Let’s back up a little and put this in context.  In the 1990s, access to World Wide Web grew exponentially, which led to the unparalleled  spread of information about Paganism, both ancient and contemporary.  The rapid increase in the availability of information on Paganism drove the growth of non-traditional, eclectic, and solitary Paganism.  As a result, Paganism experienced a dilution which is the inevitable result of the popularization of any movement.  The number of Pagans who had not had an initiatory experience swelled in proportion to the number who had.  Exoteric forms of Paganism began to be emphasized over the esoteric forms.  And Paganism increasingly became understood as a form of self-expression, rather than a form of self-transformation.

In addition, a consumeristic attitude toward the gods developed.  The idea that we create the gods in our own image can be an empowering one.  But the downside of this was a trivialization of the divine, what David Rieff called, “Designer Gods,” and others labelled “plug-and-play” polytheism.  In the long run, these consciously constructed gods left many Pagans with the empty feeling of staring at themselves in the mirror.  Where was the transcendence of self?  Where was the connection to the divine “Other”?  Where was the ecstasy? (a word which etymologically means “to stand outside oneself”).
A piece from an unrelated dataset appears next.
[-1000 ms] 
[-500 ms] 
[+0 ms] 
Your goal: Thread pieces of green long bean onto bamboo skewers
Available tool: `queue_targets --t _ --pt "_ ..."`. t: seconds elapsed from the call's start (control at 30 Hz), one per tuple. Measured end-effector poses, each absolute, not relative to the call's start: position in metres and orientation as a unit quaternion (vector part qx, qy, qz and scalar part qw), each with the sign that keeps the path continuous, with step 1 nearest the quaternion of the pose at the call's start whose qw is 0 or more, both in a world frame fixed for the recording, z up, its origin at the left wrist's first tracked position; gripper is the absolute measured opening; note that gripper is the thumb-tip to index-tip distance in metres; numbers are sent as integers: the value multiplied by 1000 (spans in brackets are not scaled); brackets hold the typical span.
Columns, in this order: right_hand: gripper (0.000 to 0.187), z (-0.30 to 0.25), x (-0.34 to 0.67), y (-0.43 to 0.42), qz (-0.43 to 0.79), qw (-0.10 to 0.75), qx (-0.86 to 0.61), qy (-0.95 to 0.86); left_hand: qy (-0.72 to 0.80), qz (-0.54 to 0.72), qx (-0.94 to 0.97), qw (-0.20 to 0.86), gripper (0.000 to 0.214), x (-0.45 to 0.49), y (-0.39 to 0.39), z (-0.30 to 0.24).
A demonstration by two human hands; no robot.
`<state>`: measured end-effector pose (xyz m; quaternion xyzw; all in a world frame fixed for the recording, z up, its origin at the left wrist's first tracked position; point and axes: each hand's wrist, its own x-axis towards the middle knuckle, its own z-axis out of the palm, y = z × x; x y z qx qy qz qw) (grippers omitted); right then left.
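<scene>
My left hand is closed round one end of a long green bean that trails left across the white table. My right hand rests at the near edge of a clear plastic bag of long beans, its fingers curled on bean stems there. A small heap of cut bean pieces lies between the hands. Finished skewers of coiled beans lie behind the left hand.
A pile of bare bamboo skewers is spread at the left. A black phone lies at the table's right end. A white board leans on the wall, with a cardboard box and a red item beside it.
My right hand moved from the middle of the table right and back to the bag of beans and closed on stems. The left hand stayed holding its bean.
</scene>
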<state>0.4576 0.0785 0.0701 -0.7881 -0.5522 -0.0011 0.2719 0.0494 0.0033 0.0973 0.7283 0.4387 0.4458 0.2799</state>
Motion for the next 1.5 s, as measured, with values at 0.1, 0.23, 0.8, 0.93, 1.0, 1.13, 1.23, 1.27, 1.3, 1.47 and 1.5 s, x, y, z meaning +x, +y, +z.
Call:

All of this was coming to a head around the turn of the millennium.  The publication of American Gods also coincided with the “anti-fluffy” movement.  In 2001, the term “fluffy” (later “fluffybunny”) was popularized by the author of the internet essay, “Why Wiccans Suck.”  The essay was little more than a personal rant against non-traditionalism and eclecticism, but the term caught on, and spurred a seemingly endless stream of anti-fluffy critiques of other people’s Paganism online.  Many of these critiques were soon echoed by devotional polytheists.

It is in this context that American Gods came onto the scene, and it is in this context that Wednesday’s criticism of the Goddess-worshiping waitress makes sense. I don’t know how familiar Neil Gaiman was with contemporary Paganism, but I think American Gods reflected — and probably magnified — a dissatisfaction among many Pagans with popular forms of Paganism.  And it offered one possible alternative: literal belief in the gods and devotional forms of worship.  Popular Paganism was failing to produce the kind deep religious experiences that many of Pagans craved, and devotional polytheism promised to answer that craving.

Of course, not everyone who found popular Paganism wanting became a hard polytheist.  Some left Paganism.  Others found routes to transcendence and ecstasy under the Pagan umbrella.  For example, some became devotional polytheists without becoming hard polytheists.  A literal belief in the gods is not a prerequisite to practicing devotional polytheism, as I learned from the Kali Puja ritual at Pantheacon in 2012 and 2014.  The Kali Puja ritual, which was led by Chandra Alexandre and Sharanya, was definitely devotional and and definitely theistic; there were expressions of love, gratitude, and surrender to the goddess Kali.  Outwardly, the ritual has the form of the worship of a single Indian goddess, but for Sharanya, Kali is an expression of the universal Goddess, the Divine Feminine, which emphasizes her antinomian, relational, embodied, cyclical and chthonic characteristics.

Contemporary Paganism offers other routes to the divine “Other” as well.  Earth-centered Pagans can cultivate devotional relationships with the earth and its other-than-human inhabitants without any theistic symbolism being necessary.  And there are a multitude of ecstatic Pagan practices that don’t necessarily involve devotion to deities.  In addition, there are ways to understand the archetypes as numinous gods and that does not reduce them to mere metaphors or constructions of our conscious minds.  (Share the paths you’ve discovered to transcendence and ecstasy in the comments.)

American Gods is now being made into a TV series, which will be airing on Starz next year, so we’re going to be hearing more about it in the Pagan media.  The book is important for understanding the rapid growth of devotional polytheism in the last 15 years.  But I think it is also important because it shows how the power of our religions can be diminished when we lose sight of the importance of self-transcendence.